I handed over forty cents to the kindly old woman behind the counter at the Arway Pharmacy. Exact change. She had seen my face many times before with my family. This time around, I'm with my dad. He was picking up a prescription for my allergies (actually, we all had allergies, so it wasn't just for me), and he let me pay for the only thing I wanted in the entire place. "The Pharmacy" was literally across the street from where I grew up. It was the rare occasion actual drugs were purchased there. It was a corner store and there seemed to be one every half-mile. Actual people owned them, literally a mom and a pop. Your neighbors ran the place and knew you by name. It was the place you'd get a Coke, the Sunday paper, candy, and cigarettes. I know, I know, you don't see those places anymore. It is not extinct, but the corner drug store is as rare as me having a date. No matter how much Walgreen's, CVS, or Rite-Aid tries to be convenient and all encompassing, nothing could beat "The Pharmacy". Making that one-hundred foot trek back to the house, I knew a tiny Christmas was about to happen. The bag was set on the dining room table, prescription removed, and there it sat: One pack of Topps 1987 baseball cards. Forty cents, fifteen cards, one stale piece of gum. To this eight-year old, it was simply heaven.
Long before his "Seinfeld" appearances, Keith came into my life as my first baseball card. 1986 Donruss #190. |
*Since I don't know where to put footnotes in a blog, I'll just do this here. The mere mention of Whiffle Ball usually brings howls from my sister, dredging up memories of how my brother and I never let her play. Well, we did, but we made her the permanent catcher. Her job was to prevent the Whiffle Ball from rolling down the driveway and under the neighbor's fence where the ball would be eaten by a giant dog named King. Occasionally (re: rarely) we let her have an at-bat and she'd take three swings, told she struck out, and shuffle her back to her catcher's spot. I'm pretty sure that ended, or was on its way to ending when she caught the end of a Whiffle Bat in the mouth on the backswing. So were we mean because we never let her play? Maybe. But she was four, and there were playoff implications, damnit!
**This was how easily I could be swayed into fandom then. I rooted for the Mets because the ’86 World Series was the first World Series I ever watched. I remember Ray Knight scoring after Bill Buckner let that ball run through his legs. Keith Hernandez was also the subject of my first baseball card purchase. I rooted for the Blue Jays because I won a Blue Jays hat at Dorney Park. The A’s love came when Mark McGwire and Jose Canseco tore up the American League from ’87 to 90. Yes, I loved juicers. The only significant Phillies moments for me during that time was when Mike Schmidt hit his 500th home run and when he retired two years later. So you can see why I gravitated towards other teams early on. The Phils didn’t get me back full-time until 1992.

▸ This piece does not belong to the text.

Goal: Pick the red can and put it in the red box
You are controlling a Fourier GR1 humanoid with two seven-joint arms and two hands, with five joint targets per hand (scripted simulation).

The phenom who talked to the ball, jumped over the foul lines, and took a picture with Big Bird. One of my favorite cards, and it's a "Cup Card". 1977 Topps #265. |
***Ok, you're probably saying,"The fuck is up with the footnotes this time?" Settle down. I just read Zombie Spaceship Wasteland by Patton Oswalt and it was loaded with footnotes, so now I'm footnote crazy. Bear with me. The only reason I knew anything about Mark Fidrych or teams like the A's and Blue Jays was that I read all the books about every baseball team in grade school. We had a fairly new library built around 1986. I was in second grade. It was freshly stocked with books, especially sports books. When I graduated in 1993, I'm sure not one book was added to that library. We had "library time" once a week and not one new sports book came in over those seven years. I knew this because I plowed through all of them in 1986 and 1987. The baseball books were all the Major League teams and the history of the teams, with each team getting its own book. Reading the story of the Detroit Tigers was how I learned of Mark Fidrych. I learned his rookie card was a "Cup Card" and purchased him for three dollars at The Baseball Diamond, upstart rival store to The Baseball Man. I had to buy it because I was pretty sure none of my friends owned any cards that were printed before 1985.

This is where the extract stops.